Establish how many lines of the material below contain the string "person". Return that number by itself.

* Given data *
┄┄┄┄┄┄┄┄┄┄┄┄┄┄┄┄┄┄┄┄

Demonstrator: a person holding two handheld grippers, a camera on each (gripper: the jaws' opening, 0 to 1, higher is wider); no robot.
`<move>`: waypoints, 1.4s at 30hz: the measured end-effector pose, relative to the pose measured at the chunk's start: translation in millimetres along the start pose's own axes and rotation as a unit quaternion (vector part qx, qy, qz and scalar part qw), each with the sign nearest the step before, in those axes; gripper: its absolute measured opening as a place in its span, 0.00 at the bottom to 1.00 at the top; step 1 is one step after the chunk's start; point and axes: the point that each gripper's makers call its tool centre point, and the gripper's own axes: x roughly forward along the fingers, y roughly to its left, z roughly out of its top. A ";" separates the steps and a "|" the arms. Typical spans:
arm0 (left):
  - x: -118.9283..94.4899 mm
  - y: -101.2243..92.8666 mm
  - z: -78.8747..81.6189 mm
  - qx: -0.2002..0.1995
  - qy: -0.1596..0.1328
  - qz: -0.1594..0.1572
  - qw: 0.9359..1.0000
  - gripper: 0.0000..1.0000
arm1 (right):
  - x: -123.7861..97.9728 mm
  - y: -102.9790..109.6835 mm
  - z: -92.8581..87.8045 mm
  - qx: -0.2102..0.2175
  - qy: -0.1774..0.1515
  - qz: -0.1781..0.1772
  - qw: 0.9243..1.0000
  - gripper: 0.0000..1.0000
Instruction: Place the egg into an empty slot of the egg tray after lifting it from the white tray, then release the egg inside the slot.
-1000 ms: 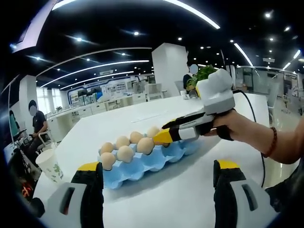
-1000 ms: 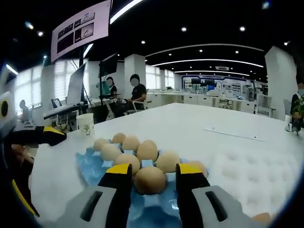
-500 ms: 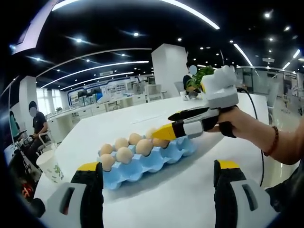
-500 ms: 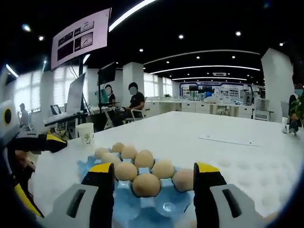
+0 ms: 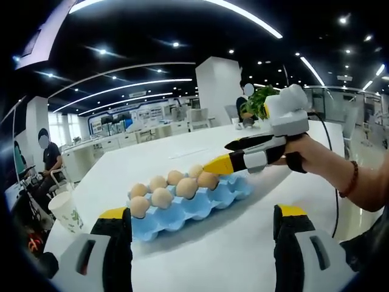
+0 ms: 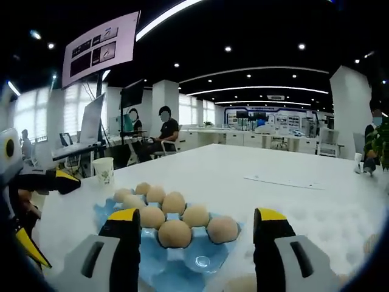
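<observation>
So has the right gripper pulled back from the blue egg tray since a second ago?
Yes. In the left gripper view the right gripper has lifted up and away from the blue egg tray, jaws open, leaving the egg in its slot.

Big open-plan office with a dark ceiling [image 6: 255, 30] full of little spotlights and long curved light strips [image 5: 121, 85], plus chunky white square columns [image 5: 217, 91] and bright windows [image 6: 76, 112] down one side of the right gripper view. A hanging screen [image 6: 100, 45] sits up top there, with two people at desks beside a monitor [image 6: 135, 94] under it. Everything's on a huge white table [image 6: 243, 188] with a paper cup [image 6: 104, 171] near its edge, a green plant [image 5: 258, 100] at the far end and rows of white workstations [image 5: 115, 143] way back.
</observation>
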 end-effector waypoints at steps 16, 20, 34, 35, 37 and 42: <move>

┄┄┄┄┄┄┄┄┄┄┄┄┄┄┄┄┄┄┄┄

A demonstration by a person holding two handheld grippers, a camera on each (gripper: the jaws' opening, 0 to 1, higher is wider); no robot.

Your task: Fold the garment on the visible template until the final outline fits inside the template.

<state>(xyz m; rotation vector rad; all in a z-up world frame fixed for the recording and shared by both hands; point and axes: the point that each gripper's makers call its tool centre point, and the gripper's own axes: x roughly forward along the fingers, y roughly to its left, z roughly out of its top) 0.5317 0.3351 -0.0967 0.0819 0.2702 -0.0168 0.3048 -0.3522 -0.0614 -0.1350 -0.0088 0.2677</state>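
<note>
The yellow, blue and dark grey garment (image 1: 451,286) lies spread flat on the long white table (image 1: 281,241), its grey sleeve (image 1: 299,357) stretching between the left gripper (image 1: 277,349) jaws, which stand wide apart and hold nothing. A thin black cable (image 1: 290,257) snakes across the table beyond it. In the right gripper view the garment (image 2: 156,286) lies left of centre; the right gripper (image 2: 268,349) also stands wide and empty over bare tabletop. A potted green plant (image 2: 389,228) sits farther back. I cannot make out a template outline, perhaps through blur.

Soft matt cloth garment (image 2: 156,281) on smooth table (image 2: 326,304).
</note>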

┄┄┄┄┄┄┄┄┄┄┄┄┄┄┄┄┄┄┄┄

* Answer space *
2